Here’s what the Gala-Dali Foundation in Spain writes about “Apotheosis of the Dollar”; I’ve threaded relevant images throughout their description:

 

“In this canvas, just as in his Theatre-Museum, Dali reflects all the tendencies, myths and obsessions that accompanied him throughout his life….Duchamp on the left-hand side dressed as Louis XIV with Watteau’s lute player over his head:

Watteau's "Lute Player"

Watteau’s “Lute Player”

 

Jose Nieto, the Queen’s quartermaster of Las Meninas, who appears as many as three times.

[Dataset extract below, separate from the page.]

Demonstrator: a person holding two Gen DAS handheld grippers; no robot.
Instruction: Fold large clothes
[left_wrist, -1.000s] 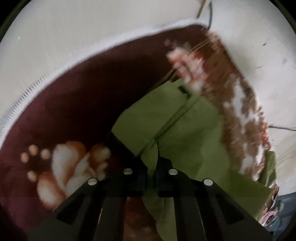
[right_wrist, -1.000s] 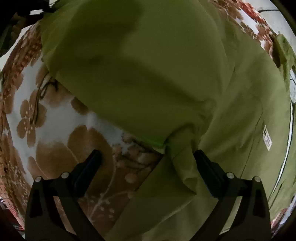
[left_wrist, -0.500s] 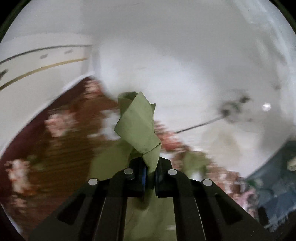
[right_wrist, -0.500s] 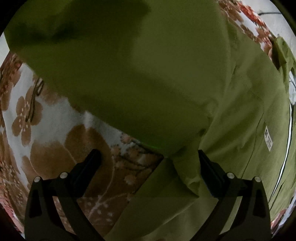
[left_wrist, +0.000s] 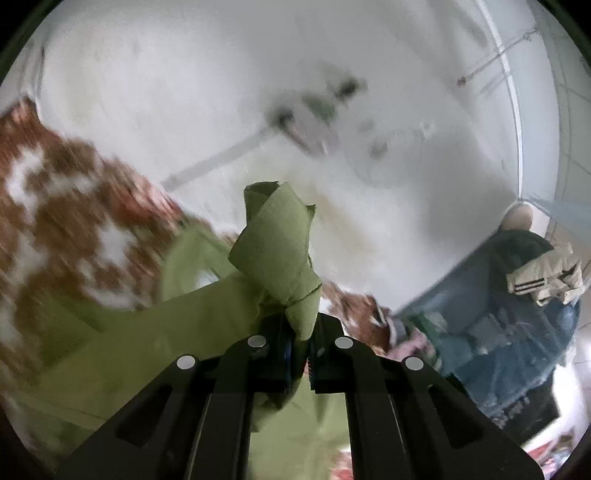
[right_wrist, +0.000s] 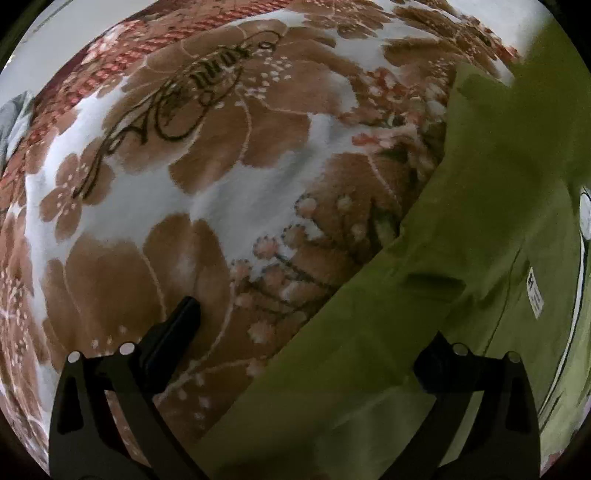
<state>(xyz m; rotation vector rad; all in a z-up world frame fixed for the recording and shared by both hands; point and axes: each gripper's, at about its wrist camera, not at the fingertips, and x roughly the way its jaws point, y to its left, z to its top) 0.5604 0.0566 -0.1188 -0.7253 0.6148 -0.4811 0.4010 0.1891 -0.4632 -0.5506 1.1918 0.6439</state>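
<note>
Clutter of blue bags and a striped cream jacket (left_wrist: 543, 273) sits off to my left gripper's (left_wrist: 300, 350) right, against the white wall. That gripper is clamped on a bunched fold of the green garment (left_wrist: 275, 254), lifted higher than a second ago. My right gripper (right_wrist: 306, 339) hangs wide open, empty, over the floral blanket (right_wrist: 177, 184), now uncovered, with the garment's edge lying across its right finger.

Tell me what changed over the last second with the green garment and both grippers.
The left hand-held gripper, shut on a bunched fold of the green garment, swung up from the floral blanket toward the wall. In the right view, the raised cloth dropped aside, uncovering the blanket. The right hand-held gripper stayed open.
</note>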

Jose Nieto from "Las Meninas" by Velazquez

Jose Nieto from “Las Meninas” by Velazquez

 

Beside Duchamp-Louis XIV, the profile of Hermes by Praxiteles, who has the figure of Goethe in the shadow of its nose, and in the corner of its mouth, the portrait of Vermeer de Delft.

Hermes by Praxiteles

Hermes by Praxiteles

 

“On the right-hand side, Dali paints himself, like Velazquez, in the act of painting Gala, at whose side appears the double image of Dante’s Beatriz, who is, at the same time, a kneeling Quixote. Above, we can see Napoleon’s defeated armies, while in the top left-hand corner we can make out the soldiers of the Battle of Tetuan in full force (reminiscences of Meissonier in some and of Fortuny in others).”

 

On part of the dollar sign image are the words Non plus ultra (“Nothing further beyond”). This, according to Wikipedia, was said to have been inscribed as a warning on the Pillars of Hercules at the Strait of Gibraltar, which marked the edge of the known world.

Pillars of Hercules

Pillars of Hercules

Charles adopted the motto following the discovery of the New World by Columbus, and it also has metaphorical suggestions of taking risks and striving for excellence.